Am Vergleich der beiden westlichen Konkurrenten werden Unterschiede deutlich: Während man beim in Hongkong ansässigen chinesischen Google auch über die Grenzen der Volksrepublik hinaussehen kann, geht das bei Bing nur sehr eingeschränkt. Länder jenseits der Grenzen gibt es nur aus großer Höhe betrachtet zu sehen. Zoomt man hinein, landet man statt in Wuppertal im Wasser - denn schon einige Hundert Kilometer hinter der chinesischen Grenze versinkt die Welt in neutralem, garantiert informationsfreiem Blau.

So ähnlich sieht das auch bei Googles neuester Konkurrenz aus: "Map World", ein Service des staatlichen Amtes für Landvermessung und Kartierung, ist absolut keine World Map. Es ist aber ein durchaus spielerischer, informationsreicher, detaillierter Google-Earth-Ersatz für China, der die Volksrepublik quasi zum Nabel der Welt macht - Tunnelblick inklusive.

Denn was jenseits der Grenzen liegt, ist erbarmungswürdig arm an zeigbaren Strukturen: Deutschland beispielsweise, kann man den Satellitenbildern mit Straßen-Overlays entnehmen, verfügt zwar über ein paar Bahnlinien, aber nur über wenige Straßenverbindungen. Zumindest, wenn man den Aufnahmen aus mehreren hundert Kilometer Höhe glaubt: Weiter hinabzoomen kann man nicht, ab einem bestimmten Punkt gibt es keine Bilder und Karten mehr zu sehen. Wer sich bei Map World in der Welt umsieht, erfährt viel darüber, wie detailreich China doch ist - und dass der Rest der Welt eine Art Wüstenei sein muss.

So sieht das eben aus, wenn staatliche Zensur die Weltsicht ihrer Bürger aufs eigene Land fokussiert, die Welt aber faktisch und hier einmal wirklich anschaulich und im Sinne des Wortes ausblendet.
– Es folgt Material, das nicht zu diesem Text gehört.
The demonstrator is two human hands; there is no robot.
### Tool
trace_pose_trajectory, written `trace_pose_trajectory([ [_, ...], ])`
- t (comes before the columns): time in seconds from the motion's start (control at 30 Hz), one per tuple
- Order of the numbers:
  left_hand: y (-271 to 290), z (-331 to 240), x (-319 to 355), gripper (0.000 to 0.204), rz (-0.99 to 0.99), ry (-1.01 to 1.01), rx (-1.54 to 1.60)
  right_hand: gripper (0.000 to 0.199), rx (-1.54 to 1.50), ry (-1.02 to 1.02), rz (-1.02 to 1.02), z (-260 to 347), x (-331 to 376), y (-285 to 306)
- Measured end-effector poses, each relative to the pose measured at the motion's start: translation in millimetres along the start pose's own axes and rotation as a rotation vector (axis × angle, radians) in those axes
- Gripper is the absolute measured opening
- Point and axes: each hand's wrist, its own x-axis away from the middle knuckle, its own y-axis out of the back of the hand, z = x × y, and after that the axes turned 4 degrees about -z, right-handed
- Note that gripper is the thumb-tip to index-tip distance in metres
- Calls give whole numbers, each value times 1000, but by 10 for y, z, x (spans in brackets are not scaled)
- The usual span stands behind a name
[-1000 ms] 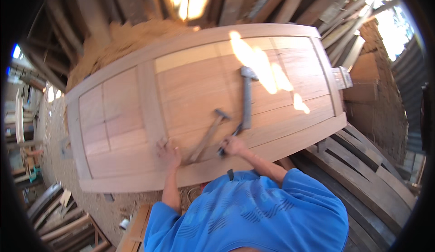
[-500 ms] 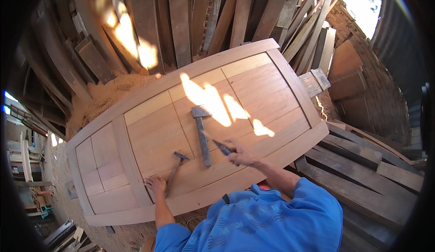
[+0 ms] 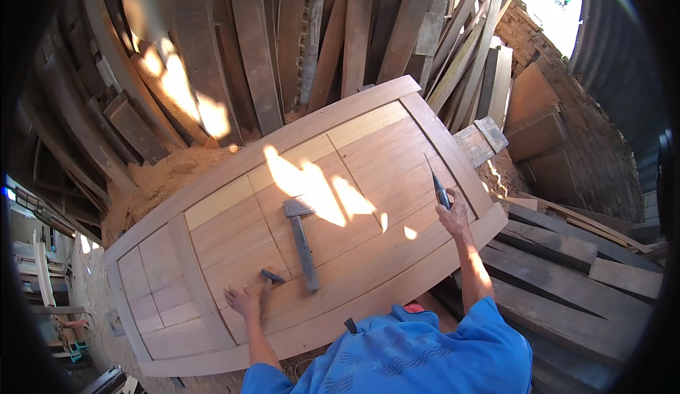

Map Worlds Sehschwächen könnte man also als Argumente für Googles relativ harten Kurs in Bezug auf die chinesische Zensur verstehen. Google bringt das unbestreitbar Achtungspunkte ein, mehr aber auch nicht: Map World macht Google in China wieder ein gutes Stück verzichtbarer. Denn so lange Peking auf seinem strikten Zensurregime in Bezug auf Internetdienste beharrt, wird dort auch kein westlicher Internetanbieter qualitativ bessere Dienste anbieten können - siehe Bing, das dort nicht weniger sehschwach ist als der staatliche Dienst Map World. Dass aber Peking irgendwann Google und Co erlaubt, was es eigenen staatlichen Diensten nicht zugesteht, ist nicht abzusehen.